Pride goes before the fall (and some of you sure are prideful)

Oh, Coldfire, lighten up. This spate of posts from you was nearly as bad as the spamming. The LBMBer’s who’ve stuck around have been decent enough; I’m willing to overlook the day’s worth of BibleQuoteSpam we got from a few angry members.


Condemnant qui non intelligent

Libertarian – the context you assign for the actions of God is no likelier than any other. You posit that God is just and merciful and that his actions must be interpreted in that light. I posit that the stories of the Bible should be judged upon their face and that the God they reveal is neither merciful nor just.

You claim that the slaughters commended by God should not be judged by a human context because God still has to deal with the souls. Now, since we are talking about sould before Christ and since they were very definitely not of Gods “chosen people”, what possible reason would we have for asuming that those souls were treated more kindly in the afterlife.

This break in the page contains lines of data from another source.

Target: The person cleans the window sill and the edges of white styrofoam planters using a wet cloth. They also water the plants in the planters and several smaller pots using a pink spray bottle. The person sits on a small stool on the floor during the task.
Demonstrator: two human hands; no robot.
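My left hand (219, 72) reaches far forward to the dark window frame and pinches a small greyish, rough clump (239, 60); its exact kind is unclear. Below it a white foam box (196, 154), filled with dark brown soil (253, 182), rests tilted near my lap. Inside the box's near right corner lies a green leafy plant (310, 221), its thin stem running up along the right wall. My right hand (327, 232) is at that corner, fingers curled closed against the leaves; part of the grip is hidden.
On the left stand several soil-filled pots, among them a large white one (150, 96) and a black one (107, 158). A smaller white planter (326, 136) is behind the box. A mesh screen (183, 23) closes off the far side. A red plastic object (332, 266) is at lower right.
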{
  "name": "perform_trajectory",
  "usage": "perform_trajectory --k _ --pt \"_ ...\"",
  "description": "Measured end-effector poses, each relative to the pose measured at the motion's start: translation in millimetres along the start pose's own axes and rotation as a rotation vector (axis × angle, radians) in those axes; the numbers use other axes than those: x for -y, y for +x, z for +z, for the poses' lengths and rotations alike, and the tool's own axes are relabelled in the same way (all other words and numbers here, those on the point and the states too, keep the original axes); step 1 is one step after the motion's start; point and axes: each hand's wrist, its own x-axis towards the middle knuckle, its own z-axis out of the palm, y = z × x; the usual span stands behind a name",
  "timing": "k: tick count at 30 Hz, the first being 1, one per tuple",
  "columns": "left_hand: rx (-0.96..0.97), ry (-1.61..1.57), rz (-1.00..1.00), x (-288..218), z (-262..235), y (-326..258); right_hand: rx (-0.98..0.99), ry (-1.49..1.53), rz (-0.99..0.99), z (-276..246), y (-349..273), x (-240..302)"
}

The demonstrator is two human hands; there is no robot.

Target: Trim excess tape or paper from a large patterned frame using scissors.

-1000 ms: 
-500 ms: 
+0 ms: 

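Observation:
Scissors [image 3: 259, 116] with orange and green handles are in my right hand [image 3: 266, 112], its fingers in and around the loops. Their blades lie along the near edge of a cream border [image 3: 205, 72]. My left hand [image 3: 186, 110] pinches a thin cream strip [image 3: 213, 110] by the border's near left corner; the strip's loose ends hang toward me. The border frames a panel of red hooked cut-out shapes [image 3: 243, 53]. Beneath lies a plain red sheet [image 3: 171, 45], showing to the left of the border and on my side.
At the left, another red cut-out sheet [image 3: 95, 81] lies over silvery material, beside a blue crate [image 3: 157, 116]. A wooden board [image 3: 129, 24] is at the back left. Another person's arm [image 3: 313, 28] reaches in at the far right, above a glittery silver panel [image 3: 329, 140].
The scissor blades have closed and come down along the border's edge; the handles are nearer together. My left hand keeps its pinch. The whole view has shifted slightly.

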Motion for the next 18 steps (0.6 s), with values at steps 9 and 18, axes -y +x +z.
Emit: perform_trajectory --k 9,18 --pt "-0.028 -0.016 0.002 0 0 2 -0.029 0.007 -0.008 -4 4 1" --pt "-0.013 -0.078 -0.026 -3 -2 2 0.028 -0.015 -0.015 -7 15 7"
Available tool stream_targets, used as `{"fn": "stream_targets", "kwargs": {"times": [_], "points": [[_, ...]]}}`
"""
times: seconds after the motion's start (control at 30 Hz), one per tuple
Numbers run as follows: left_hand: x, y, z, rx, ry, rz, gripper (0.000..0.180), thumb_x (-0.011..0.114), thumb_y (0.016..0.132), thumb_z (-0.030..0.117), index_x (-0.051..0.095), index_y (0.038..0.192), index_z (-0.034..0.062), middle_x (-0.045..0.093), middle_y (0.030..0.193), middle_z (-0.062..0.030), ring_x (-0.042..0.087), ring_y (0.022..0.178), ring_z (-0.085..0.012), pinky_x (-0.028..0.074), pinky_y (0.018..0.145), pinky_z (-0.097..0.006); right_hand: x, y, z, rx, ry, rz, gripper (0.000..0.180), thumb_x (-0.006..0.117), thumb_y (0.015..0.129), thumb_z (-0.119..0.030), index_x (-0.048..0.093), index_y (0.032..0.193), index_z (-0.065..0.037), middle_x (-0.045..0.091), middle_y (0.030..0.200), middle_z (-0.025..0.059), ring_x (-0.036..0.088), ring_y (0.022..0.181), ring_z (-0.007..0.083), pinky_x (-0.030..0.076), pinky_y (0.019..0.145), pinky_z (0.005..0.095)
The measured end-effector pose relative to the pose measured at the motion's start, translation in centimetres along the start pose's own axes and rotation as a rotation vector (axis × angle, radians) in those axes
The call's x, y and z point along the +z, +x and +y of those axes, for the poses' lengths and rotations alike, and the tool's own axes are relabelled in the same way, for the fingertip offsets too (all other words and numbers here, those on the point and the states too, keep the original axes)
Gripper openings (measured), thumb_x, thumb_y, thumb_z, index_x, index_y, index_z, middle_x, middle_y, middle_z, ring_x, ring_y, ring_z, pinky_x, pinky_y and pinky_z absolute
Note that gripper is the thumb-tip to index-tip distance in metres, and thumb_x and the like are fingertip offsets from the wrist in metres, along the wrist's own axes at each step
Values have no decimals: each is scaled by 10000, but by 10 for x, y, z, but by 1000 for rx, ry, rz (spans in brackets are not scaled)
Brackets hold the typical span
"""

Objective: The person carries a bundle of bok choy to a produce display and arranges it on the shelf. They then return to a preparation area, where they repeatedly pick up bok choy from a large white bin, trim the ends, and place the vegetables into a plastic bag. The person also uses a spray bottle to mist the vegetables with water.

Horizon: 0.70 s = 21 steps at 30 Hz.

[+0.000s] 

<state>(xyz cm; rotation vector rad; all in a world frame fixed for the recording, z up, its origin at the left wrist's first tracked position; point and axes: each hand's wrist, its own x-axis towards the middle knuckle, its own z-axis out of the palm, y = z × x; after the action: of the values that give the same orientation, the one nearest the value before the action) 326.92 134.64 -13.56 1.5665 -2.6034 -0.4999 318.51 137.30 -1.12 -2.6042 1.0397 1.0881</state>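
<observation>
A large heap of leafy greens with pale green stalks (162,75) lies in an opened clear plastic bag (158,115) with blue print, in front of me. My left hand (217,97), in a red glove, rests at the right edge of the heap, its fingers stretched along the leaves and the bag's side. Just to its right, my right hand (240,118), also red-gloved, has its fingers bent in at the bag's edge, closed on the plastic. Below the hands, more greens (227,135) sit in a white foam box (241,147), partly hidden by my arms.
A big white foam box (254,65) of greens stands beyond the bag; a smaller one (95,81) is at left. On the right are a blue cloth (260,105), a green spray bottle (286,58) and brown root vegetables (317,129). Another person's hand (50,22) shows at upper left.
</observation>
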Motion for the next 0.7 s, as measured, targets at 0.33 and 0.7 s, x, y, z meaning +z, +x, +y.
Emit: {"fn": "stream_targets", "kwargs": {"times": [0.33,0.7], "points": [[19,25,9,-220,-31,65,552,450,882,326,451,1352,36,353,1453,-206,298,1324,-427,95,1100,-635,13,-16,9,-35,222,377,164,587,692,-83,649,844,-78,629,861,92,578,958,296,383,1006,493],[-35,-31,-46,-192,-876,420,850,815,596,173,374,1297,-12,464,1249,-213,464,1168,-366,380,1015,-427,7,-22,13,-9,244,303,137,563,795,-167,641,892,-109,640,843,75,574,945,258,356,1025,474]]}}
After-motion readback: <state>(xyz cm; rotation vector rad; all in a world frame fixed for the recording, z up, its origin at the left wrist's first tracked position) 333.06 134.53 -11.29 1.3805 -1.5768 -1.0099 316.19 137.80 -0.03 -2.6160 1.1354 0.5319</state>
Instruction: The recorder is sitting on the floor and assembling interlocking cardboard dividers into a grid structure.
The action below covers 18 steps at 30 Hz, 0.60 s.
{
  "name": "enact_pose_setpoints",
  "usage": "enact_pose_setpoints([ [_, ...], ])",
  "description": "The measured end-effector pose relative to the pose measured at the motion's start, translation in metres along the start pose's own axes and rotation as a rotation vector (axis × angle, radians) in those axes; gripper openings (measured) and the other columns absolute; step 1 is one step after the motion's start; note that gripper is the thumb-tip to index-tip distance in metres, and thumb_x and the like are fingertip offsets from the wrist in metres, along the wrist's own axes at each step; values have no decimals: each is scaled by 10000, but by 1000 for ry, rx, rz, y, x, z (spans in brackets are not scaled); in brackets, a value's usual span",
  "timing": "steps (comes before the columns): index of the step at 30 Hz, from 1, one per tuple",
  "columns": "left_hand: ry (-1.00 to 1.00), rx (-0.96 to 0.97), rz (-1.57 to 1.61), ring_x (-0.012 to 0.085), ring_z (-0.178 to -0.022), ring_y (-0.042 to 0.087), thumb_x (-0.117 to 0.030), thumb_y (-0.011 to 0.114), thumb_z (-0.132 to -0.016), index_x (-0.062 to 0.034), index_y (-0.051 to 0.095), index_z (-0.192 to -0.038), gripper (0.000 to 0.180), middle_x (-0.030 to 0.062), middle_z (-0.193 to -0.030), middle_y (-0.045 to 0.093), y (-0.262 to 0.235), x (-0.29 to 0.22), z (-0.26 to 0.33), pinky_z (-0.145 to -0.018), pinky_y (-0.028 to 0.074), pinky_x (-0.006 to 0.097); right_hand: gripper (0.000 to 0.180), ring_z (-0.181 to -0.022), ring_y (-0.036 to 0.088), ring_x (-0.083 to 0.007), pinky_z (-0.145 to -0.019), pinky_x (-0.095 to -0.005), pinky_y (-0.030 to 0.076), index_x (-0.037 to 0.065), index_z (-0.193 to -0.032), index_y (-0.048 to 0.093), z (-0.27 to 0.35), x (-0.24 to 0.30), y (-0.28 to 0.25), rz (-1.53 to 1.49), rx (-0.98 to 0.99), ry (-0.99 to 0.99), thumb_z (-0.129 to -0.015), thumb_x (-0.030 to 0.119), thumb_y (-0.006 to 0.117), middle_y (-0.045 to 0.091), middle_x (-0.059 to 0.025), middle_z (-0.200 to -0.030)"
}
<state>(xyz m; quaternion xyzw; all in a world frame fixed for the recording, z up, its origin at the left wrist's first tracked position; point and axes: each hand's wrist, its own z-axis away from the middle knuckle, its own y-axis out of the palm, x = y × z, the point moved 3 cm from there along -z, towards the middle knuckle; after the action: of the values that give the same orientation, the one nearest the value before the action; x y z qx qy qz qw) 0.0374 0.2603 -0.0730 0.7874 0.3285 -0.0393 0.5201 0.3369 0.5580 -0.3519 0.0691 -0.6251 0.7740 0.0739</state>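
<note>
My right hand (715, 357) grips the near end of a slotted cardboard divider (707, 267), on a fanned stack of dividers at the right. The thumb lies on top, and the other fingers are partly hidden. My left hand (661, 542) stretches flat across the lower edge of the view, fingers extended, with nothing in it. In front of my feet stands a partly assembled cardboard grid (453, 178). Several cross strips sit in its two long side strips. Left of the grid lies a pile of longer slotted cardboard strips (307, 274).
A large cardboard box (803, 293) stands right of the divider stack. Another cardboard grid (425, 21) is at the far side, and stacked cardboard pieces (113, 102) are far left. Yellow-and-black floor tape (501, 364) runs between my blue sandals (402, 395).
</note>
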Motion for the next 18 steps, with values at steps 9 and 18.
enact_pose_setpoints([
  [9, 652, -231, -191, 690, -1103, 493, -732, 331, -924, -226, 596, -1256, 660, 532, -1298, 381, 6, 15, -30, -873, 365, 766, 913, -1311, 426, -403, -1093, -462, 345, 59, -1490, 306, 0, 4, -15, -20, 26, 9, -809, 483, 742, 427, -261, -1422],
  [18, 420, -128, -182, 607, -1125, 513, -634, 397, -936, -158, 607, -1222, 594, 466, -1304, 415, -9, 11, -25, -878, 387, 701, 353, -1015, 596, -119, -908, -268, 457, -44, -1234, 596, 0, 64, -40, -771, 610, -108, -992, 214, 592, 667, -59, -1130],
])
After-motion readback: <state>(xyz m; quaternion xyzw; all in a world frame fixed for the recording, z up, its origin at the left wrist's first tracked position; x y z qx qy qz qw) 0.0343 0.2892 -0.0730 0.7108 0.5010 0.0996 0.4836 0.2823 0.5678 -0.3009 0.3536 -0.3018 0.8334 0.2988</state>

I find it interesting, also, that you choose appeal to pity and hasty generalization as the fallacies in these presentations. The appeal to pity is, what, “murder is wrong”? Now, where would anyone have gotten that idea. The hasty generalization is, I assume, that an entity who acts in an evil and cruel manner cannot be judged perfectly Good and perfectly merciful? It seems to me that the generalization runs the other direction and that people have been providing (abundant) counterexamples.

The argument that the context of humanity is irrelevant when judging God is quite familiar (yes, I remember the story of Job). I believe the fallacy is generally titled “Argument from Authority”.

Nice point about arents and children. Of course, sometimes parents are cruel, and sometimes their deeds are evil. When that is the case, the child is justified in his belief.


The best lack all conviction
The worst are full of passionate intensity.